2. Night sweats.  The first night home I woke up after an hour (because that is all my sweet one would let me sleep) and I was DRENCHED – as if I had jumped into a bath in my sleep.  Weirdly, I had even managed to shape my duvet into a wet ball and was cradling it like it was my baby (that’s another story!).  The same thing happened night after night.  I suffered night sweats when I took the Progesterone in oil during IVF, so I hazarded a guess that it is hormonal related.  Again, a quick google, and apparently night sweats is very common in postpartum recovery! It is the hormones aiding the body to rid of all the excess fluid no longer needed that was made for pregnancy.  Oh OK then.  Could have warned me so I could be prepared with a few towels by my bed! Just as well Chris put those layers down in the bed for my incontinence!

3.  Body changes.  OK so I knew my body was going to change after giving birth – No shit Sherlock!  But what I wasn’t prepared for was how MY body was going to change.  Suddenly, I could sleep in what ever position I wanted.  I had got used to bending at the knees when I picked up things from the dishwasher/bottom cupboard etc.  But now I could put my shoes and socks on without having to contort myself into a yoga pose.  All of these things changed gradually when I was pregnant and now the change back was almost instantaneous…I couldn’t get out of the habit of doing my pregnancy moves! I only needed my maternity clothes for perhaps 2-3 days after giving birth, it wasn’t long before I was  able to fit back into my pre-pregnancy clothes.  Yesterday I packed away my maternity clothes and I felt an overwhelming sadness.  I haven’t packed away my maternity trousers/jeans though because they are so comfy!!! I missed my pregnant body so I had a little cry, I don’t know why I felt like that because now I have more clothes I can wear!  Part of me was also deeply sad for myself as I wondered whether I would ever wear those clothes again.  It was hard to let go.
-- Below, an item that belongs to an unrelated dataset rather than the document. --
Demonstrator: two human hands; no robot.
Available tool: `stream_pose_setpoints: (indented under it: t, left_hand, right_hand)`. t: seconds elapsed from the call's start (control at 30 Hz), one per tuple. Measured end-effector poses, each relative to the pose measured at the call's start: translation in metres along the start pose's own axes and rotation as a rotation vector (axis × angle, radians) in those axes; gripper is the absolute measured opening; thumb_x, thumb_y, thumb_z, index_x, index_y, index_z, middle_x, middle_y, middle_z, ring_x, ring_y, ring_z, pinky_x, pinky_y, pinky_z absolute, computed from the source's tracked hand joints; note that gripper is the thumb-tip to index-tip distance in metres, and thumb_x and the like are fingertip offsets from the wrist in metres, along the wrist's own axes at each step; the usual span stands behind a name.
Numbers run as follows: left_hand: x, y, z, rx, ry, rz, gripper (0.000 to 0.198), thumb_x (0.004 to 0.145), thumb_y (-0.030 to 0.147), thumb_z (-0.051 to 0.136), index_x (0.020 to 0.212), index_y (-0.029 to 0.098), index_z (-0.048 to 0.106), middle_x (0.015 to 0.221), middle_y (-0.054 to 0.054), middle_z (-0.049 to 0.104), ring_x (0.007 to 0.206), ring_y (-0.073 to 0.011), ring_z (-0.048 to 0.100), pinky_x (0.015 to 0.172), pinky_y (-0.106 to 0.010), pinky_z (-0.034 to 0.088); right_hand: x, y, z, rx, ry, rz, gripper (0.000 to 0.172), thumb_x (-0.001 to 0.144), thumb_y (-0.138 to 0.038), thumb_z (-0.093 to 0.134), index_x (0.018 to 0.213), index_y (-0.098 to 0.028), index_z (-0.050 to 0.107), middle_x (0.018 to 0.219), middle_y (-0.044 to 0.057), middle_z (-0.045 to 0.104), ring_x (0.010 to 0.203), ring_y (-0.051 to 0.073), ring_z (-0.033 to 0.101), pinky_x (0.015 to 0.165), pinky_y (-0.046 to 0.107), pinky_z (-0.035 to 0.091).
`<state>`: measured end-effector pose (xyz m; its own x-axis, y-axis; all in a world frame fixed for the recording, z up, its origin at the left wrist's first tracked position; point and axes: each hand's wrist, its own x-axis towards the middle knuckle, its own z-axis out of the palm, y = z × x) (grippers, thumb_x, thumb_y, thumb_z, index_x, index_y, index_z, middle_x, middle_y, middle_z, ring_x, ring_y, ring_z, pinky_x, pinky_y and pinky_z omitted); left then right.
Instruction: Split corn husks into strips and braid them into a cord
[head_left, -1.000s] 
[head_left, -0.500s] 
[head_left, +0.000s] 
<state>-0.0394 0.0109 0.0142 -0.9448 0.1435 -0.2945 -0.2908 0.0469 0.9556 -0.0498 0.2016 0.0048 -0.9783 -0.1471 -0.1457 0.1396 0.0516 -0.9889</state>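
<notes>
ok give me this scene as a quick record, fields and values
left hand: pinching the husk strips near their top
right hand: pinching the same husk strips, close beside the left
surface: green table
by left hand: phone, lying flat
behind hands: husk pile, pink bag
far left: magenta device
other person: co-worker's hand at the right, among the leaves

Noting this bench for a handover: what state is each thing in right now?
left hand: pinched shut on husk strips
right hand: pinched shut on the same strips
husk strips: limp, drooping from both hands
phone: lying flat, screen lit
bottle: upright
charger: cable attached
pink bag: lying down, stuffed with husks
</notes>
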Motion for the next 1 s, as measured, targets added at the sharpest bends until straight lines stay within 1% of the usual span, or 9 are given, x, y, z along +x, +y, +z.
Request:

4.  Weight loss.  Speaking of body changes…within 3 days I was down to my IVF weight and within a week I was back down to pre-IVF weight.  Some of you are probably hating me right now.  But honestly I did not expect it to be that fast, I started to worry if that was even normal.  I must have lost my IVF weight when I was pregnant which would explain why I only put on a total of 12lbs.  Remembering that I felt guilty for Aviana being growth restricted (IUGR), this just reinforced my guilty feeling.  May be I hadn’t eaten enough when I was pregnant, may be I wasn’t nourishing Aviana.  I have so many questions about Aviana being IUGR and what this means for a future pregnancy if we decided to try again.  I am hoping that my OB will shed some light on this at my postpartum appointment with the results of my placenta testing.

5.  Phantom kicks.  It is the strangest feeling…I know there isn’t a baby in there, but I was still feeling ‘kicks’ for two weeks after giving birth.  Whenever I felt something I would rub my tummy as if Aviana was still in there.  So so weird.

None of these surprises are terrible (except for perhaps the urinary incontinence being rather a pain), just wish I knew about them before!